Furthermore, whatever disagreements you may have with him, I think the Nick Gillespies and Kennedys of the world do a good job of getting the whippersnappers off of their video doo dads and faceboxes and thinking about politics. If your biggest complaint re: Gillespie is that he’s too dovish, then he’s really not so bad. Attributing any great responsibility for ’08 and ’12 gives short shrift to the fatal flaw in those campaigns—the candidates were BAD.
Worthy talk. Good man.
That’s the easy complaint against him. My biggest complaint is that he rarely knows what he’s talking about, especially regarding the military.
Agreed, but not as bad as the Obama campaign was good at leveraging irrational and emotional/fear-based motivations ensuring their voters got off the couch… and the Left knows this. So, watch for Kamala Harris in 2020 or 2024 as the single issue demographic/identity vote is all they had, and will ever have.
She wants it so bad it hurts. She and Corey Booker may have to settle this in a no holds barred cage match. For what it’s worth, I think BLM has really changed the public’s view of identity politics.

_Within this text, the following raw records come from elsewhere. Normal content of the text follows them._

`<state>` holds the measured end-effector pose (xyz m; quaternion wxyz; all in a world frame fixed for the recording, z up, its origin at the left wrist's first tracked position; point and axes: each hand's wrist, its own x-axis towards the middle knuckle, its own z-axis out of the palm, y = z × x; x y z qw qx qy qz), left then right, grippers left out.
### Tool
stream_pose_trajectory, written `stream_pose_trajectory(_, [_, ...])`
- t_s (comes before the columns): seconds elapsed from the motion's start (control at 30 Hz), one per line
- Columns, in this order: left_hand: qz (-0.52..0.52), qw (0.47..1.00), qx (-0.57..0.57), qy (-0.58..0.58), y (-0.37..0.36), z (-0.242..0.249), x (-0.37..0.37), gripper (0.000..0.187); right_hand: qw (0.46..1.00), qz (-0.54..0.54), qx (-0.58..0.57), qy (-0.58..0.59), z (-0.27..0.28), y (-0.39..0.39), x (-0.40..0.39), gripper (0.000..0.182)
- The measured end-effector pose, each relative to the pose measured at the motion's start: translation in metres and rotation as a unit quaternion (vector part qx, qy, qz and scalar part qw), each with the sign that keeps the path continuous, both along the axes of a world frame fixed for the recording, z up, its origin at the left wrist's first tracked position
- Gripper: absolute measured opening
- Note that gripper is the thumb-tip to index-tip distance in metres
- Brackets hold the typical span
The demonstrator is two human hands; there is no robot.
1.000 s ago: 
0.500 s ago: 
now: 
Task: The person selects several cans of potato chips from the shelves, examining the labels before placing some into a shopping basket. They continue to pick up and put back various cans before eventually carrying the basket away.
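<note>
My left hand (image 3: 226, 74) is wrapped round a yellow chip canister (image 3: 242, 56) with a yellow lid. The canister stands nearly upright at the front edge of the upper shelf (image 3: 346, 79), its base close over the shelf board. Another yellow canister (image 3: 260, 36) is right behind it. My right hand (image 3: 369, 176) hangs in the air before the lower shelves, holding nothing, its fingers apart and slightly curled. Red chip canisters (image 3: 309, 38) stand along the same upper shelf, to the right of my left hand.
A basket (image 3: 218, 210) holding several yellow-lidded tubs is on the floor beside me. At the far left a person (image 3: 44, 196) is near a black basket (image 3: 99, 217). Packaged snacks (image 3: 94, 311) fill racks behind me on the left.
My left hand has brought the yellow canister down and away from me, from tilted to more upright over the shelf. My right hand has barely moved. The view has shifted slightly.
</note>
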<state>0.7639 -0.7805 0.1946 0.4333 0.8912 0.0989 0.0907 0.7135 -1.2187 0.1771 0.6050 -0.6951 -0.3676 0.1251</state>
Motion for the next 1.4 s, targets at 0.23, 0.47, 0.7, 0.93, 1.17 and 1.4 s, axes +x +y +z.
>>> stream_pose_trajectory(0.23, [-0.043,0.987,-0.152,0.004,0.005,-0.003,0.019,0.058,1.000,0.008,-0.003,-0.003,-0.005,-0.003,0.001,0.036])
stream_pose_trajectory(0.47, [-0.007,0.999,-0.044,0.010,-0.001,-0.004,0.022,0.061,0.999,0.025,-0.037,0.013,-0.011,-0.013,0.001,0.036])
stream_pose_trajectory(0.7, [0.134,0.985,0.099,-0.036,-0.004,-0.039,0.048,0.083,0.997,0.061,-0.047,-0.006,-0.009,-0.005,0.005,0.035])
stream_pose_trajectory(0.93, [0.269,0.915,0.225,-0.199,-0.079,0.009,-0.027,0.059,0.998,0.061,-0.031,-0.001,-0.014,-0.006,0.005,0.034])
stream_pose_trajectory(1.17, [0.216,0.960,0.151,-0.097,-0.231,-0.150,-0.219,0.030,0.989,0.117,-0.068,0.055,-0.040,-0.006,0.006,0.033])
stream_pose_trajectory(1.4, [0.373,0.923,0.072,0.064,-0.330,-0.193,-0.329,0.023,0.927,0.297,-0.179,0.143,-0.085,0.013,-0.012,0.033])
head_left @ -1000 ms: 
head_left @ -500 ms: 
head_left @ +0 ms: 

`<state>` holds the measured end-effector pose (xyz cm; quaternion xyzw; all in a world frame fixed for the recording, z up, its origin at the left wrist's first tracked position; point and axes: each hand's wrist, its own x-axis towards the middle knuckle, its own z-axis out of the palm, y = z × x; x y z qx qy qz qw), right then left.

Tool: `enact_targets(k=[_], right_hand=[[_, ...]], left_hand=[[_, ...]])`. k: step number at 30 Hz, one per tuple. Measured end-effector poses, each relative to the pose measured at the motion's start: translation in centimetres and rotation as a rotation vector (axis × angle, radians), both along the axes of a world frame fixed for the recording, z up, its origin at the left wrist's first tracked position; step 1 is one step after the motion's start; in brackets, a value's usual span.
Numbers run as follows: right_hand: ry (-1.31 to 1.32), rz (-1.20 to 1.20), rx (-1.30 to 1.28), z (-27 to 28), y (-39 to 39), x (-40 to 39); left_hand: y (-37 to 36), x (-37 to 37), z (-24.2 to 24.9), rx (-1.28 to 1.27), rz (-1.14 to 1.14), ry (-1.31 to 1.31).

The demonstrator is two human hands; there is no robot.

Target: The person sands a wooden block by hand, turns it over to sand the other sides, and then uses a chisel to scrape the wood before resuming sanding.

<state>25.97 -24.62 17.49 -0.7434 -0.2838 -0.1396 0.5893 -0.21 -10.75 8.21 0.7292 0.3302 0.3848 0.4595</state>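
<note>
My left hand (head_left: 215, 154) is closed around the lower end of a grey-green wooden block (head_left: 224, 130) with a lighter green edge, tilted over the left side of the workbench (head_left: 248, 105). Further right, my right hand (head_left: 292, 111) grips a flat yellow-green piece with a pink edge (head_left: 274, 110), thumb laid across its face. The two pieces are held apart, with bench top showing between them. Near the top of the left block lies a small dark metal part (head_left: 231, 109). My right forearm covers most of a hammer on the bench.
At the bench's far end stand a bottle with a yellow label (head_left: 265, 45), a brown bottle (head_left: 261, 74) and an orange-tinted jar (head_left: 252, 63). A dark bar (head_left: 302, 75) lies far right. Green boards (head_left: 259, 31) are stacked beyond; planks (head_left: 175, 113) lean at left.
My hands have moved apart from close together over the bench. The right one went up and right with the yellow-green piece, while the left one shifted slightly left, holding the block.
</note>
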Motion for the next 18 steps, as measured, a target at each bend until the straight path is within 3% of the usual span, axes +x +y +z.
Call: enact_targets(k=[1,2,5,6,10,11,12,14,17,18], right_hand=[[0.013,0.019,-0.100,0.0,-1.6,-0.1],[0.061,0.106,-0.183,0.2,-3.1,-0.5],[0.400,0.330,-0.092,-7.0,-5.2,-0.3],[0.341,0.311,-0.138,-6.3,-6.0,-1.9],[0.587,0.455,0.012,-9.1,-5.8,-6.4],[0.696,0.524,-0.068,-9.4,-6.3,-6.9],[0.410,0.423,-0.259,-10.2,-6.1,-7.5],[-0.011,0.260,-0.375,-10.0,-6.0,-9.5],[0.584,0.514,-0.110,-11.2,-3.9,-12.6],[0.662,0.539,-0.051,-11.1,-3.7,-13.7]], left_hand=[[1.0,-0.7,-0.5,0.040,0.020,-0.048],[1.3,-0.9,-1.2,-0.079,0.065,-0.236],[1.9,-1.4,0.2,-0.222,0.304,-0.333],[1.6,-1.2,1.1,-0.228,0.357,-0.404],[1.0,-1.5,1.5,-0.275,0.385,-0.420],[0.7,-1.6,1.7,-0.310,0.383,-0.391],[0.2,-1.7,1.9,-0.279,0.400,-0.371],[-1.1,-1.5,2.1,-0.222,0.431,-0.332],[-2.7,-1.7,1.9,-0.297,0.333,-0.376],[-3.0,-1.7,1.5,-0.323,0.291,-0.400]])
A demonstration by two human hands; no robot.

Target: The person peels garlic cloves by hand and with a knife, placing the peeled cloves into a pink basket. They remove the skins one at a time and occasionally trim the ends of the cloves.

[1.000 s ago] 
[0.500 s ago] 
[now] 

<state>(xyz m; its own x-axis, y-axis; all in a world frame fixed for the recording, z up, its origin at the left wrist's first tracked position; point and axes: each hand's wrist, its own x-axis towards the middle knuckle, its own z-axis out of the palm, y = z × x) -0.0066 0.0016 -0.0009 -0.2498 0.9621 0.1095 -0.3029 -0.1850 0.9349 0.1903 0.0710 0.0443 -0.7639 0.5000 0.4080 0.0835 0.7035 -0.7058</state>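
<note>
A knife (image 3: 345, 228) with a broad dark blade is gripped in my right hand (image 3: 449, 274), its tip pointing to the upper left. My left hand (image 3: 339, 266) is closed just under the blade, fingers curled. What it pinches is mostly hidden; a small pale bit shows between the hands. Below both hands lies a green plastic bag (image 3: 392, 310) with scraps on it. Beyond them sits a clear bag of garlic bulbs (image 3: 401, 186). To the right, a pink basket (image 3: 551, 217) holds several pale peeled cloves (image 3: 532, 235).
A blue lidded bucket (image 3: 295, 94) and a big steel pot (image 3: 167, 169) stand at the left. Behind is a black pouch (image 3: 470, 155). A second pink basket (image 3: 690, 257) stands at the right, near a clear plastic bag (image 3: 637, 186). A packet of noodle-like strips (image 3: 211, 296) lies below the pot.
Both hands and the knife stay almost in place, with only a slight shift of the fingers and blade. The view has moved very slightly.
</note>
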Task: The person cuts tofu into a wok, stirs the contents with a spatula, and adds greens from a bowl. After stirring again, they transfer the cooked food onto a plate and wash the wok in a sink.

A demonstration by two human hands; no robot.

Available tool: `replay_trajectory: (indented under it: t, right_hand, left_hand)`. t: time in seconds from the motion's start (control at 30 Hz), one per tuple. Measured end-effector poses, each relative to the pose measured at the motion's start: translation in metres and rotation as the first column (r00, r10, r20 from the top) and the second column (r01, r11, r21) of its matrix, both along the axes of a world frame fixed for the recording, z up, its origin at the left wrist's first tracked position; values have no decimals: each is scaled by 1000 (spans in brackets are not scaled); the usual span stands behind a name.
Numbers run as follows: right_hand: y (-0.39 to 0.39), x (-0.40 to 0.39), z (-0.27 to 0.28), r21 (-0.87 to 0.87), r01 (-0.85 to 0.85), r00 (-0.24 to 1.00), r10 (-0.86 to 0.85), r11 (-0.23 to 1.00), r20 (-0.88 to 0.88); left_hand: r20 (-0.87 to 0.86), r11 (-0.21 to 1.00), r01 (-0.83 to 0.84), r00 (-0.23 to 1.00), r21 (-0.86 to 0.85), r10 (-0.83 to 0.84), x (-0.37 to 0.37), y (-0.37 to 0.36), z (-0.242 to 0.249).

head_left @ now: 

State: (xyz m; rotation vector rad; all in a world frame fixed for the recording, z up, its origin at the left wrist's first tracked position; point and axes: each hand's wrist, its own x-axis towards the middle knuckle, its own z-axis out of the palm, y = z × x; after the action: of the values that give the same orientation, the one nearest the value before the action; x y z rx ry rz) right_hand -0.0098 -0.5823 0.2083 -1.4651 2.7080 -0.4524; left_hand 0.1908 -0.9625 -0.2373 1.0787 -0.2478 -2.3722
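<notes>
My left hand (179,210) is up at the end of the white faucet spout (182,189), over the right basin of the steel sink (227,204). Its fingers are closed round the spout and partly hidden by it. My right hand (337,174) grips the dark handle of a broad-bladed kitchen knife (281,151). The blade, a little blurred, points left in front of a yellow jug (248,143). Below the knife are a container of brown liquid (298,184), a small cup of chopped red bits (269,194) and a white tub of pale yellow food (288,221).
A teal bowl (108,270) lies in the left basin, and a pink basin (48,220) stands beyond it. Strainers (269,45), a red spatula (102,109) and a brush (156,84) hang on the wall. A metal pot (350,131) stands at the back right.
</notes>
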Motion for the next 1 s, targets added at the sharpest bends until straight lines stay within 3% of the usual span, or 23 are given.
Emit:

My impression is that that strategy just doesn’t have the same impact in 2017 as it did in 2008 or 2012, maybe I’m wrong.
Anyway, I’m looking forward to this episode!
Jamie, further to our discussion at Stonehaus, I’m interested in what you’ll think of Nicks perspective.
Of course, I’ll get around to it tomorrow though I have to finish my Q2 tax returns.
I see this as a difference between people who are militantly isolationist versus those who think about issues, reality, and human beings as they are. The Reason crowd is the first group (fortunately, they are as marginal as the wacko lefties are, though they are smarter and more rational, just belong in the world of Jean Auel rather than the 21st century where there are billions of living humans), and the “Bill Kristol/AEI” (boy, talk about an ignorant characterization) crowd is the second.
Hyperbole aside, you don’t think Kristol has been prominently hawkish? I know this is the standard characterization he gets, but I have honestly found it to be true. Perhaps you can correct me, but as far as I’m aware the neocon camp really is the interventionist wing of the right.